In a program, the size of the code (if it is in full assembly language
I mean) is ridiculous compared to the size used by datas! So, instead
of generating your precalculations table and store them on the disk,
why don' t you code a small routine which will generate the table and
save it in memory just before the main program is launched?
Maybe you will consider it a waste of time, but the owners of modests
computers (I own a 1 Mb floppy based Archimedes 3000) will thank you a
lot! And well, by programming datas generator in assembly language, you
often learn a lot!

INVERSES TABLE

Since the Archimedes processor does not have a division instruction,
we generally use a table of inverses and then replace divisions by
multiplications. Making the table in basic and including it as binary
datas is a real waste of disk space, because a routine which will create
the inverses table is really small and easy to code.
In appendix A, you will find such a routine. It is 68 bytes long,
so if you generate a 1024 inverses table, the 'packing ratio' is 1:60.
I really doubt your fave packer can achieve the same.

SINUS TABLE

Sinus are certainly one of the most widely used datas when it comes to
demo or game programming.
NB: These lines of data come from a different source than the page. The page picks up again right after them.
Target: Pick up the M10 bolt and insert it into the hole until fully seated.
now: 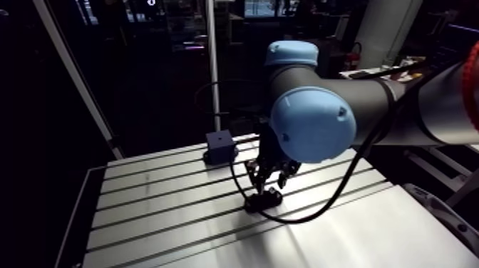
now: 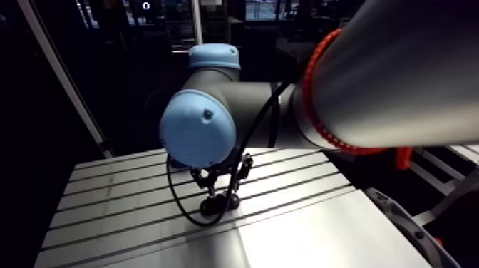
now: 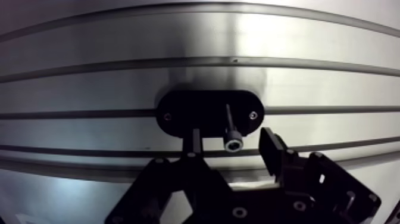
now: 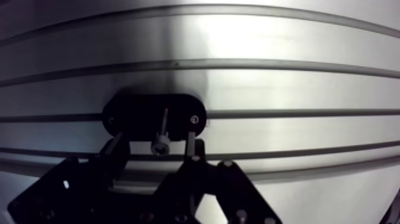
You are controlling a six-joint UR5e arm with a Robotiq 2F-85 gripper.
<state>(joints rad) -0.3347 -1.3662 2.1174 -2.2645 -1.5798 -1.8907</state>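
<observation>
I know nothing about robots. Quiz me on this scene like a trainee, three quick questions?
1. True or false: the black two-finger gripper is shut on the silver socket-head bolt.
2. The bolt stands in: A) the black oval holder; B) a wooden box; C) a plastic cup.
3. Fill in: the bolt is ___ the gripper's fingers.
Key: 1 false, the fingers stand apart, clear of it; 2 A; 3 between.
</observation>
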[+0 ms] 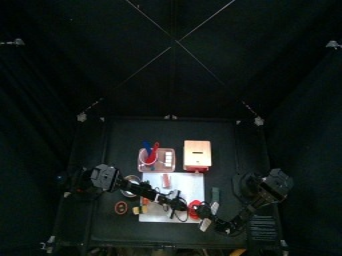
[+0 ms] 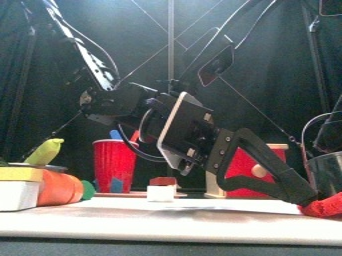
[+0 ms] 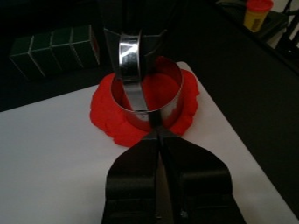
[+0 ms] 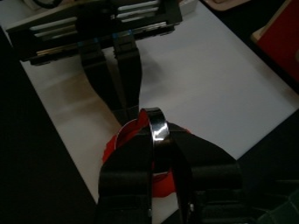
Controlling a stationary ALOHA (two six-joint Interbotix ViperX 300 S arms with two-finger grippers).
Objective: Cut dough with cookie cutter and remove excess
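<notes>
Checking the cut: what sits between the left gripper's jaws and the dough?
The metal cookie cutter, held in the left gripper, stands pressed into the red dough; left wrist view.

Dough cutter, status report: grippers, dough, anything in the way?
Left gripper shut on cookie cutter, seated in the dough. Right gripper at dough edge, grip unclear. White sheet unobstructed.

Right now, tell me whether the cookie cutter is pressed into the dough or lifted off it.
Pressed in. In the left wrist view the metal cookie cutter sits on the red dough, which spreads around its base on the white sheet.
</notes>
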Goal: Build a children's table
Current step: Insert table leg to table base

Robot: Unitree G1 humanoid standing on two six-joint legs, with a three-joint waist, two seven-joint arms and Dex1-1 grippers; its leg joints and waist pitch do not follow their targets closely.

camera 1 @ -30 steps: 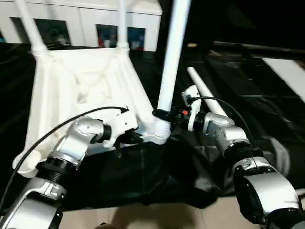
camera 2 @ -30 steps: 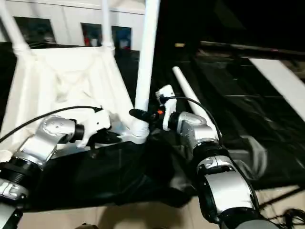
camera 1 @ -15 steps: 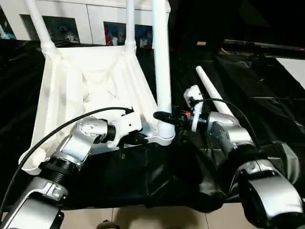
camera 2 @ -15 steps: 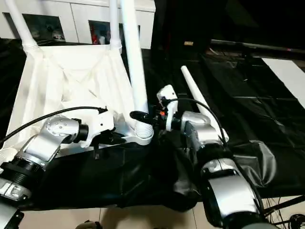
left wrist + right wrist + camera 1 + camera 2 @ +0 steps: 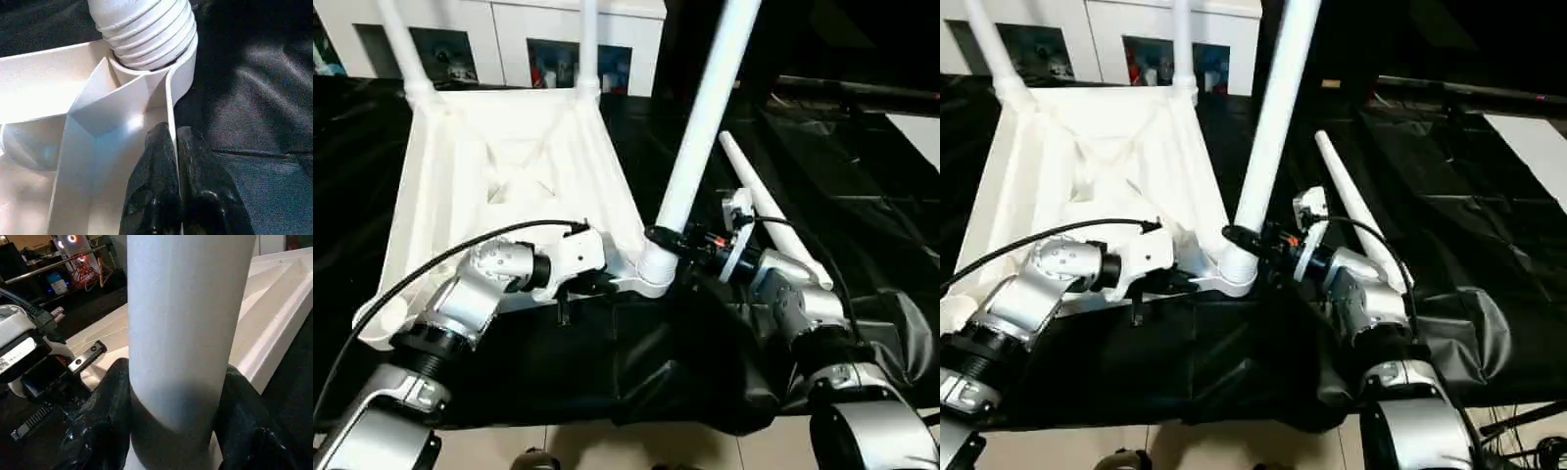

The generation of such a table is not as easy
as for the inverses, because we will need some (simple) mathematics in
order to create it. Here are the needed formulas...
1)  cosX=sin(X+pi/2)
2)  sin(X+pi)=-sinX
3)  sin(pi-X)=sinX
4)  sin(pi/2-X)=sin(X+pi/2)         because cos(-X)=cosX
5)  cos(X+Y)=cosX*cosY-sinX*sinY
6)  sin(X+Y)=cosX*sinY+sinX*cosY

The formula 1 tells us a very important thing: sinus and cosinus are
tightly bound. From now on I consider the cosinus table is the same as
the sinus table, but with a slight shift.
With the formulas 1-4, we easily deduct that all sinus values could be
found if only we knew the sinus and cosinus values for the angles between
[0;pi/4]. So, the problem is now smaller, we only need to calculate those
values and then construct the rest of the table with formulas 1-4.

Now consider the well known formulas 5 and 6. Let us call A the minimum
angle you want in your table, (must be a divisor of pi/4) and let' s say
we have sinA and cosA already calculated. (included them as datas for
example, takes 8 bytes) By using formulas 5 and 6, we immediatly obtain
sin(2A) and cos(2A), by using them anew we obtain sin(3A) and cos(3A), and
we continue in this iterative way until we reach n*A=pi/4. Here is a small
basic proggy which is simple enough to be considered as the algorithm...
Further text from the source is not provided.